Business owners will need a lot of support from the government, though, as a lot of them will be starting from scratch. This York-Benimaru supermarket, for instance, has since been totally demolished in the two years since 2020, and is now an empty parking lot.

If he’s being honest, the town hadn’t progressed as far as Tasuku had hoped in the past two years. Despite reopening part of the town, the place still had a real ghost-town feel to it, and the waiting room at the unstaffed station was particularly eerie, with nothing inside but a bathroom and chairs.

By comparison, the waiting room at Futaba Station, where Tasuku visited next, was a lot more inviting, with a sense of vibrancy and life to it.

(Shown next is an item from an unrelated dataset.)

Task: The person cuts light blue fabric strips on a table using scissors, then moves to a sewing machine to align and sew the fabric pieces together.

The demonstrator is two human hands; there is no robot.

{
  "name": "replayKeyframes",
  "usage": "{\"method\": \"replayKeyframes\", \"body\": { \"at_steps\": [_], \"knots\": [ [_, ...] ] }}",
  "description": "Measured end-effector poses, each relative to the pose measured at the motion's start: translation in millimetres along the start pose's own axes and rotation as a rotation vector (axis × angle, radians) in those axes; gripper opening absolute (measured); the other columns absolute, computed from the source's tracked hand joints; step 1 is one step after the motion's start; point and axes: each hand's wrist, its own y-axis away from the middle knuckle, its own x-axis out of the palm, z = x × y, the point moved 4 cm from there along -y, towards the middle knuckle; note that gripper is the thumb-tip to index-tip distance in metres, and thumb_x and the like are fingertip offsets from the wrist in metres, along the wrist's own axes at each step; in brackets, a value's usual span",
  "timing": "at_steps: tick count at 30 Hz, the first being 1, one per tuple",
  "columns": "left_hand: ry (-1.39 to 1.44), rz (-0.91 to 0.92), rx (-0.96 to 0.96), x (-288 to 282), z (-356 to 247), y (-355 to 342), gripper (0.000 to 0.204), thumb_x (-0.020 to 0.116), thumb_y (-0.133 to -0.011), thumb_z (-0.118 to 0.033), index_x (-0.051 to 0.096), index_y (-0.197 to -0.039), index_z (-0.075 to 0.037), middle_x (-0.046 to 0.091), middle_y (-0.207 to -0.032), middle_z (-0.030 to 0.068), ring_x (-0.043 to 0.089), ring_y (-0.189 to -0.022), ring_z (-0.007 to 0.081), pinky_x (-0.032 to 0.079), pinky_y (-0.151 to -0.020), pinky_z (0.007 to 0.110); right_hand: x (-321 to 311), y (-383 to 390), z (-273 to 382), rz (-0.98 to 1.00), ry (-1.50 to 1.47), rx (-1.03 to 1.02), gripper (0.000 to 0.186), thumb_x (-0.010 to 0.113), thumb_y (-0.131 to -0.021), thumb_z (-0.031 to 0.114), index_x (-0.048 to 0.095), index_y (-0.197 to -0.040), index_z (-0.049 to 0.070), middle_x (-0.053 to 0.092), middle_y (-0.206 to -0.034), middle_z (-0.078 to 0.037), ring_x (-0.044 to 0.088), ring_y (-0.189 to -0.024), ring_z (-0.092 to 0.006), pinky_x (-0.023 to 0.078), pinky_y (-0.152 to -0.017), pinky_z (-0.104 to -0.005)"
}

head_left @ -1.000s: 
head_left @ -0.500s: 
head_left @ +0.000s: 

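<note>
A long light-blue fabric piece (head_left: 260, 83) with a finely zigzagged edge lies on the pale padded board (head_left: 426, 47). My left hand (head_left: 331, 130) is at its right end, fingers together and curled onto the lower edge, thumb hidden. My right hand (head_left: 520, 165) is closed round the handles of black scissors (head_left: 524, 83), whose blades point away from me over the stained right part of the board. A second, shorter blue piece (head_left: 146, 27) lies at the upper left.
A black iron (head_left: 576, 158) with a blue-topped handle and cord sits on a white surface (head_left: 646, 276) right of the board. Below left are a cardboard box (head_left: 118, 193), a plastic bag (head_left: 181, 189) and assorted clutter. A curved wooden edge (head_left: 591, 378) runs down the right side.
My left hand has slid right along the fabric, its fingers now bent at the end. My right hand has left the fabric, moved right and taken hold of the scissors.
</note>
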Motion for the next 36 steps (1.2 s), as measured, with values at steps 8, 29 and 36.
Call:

Yonomori is famous for its cherry blossom trees, which line one particularly beautiful street, and while there were fears the trees would die out in the decade that humans were prohibited access to the area, the street was finally opened to visitors this year, who were able to enjoy them for the first time since 2011.

▼ The local “standard tree” by which the Meteorological Agency declares the official start of the cherry blossom season, is still alive and well.

At the moment, Yonomori is mostly home to ruins, wild boars and fat pheasants, which makes it less than appealing to potential residents. However, with the cherry blossoms still blooming, there’s hopes that the the area will soon bloom too.

Now with the station open and trains operating, it’s the start the town needs to get back on its feet, and we look forward to visiting in another two years’ time, when hopefully Tasuku’s friend’s hair salon will be open, along with other blossoming businesses.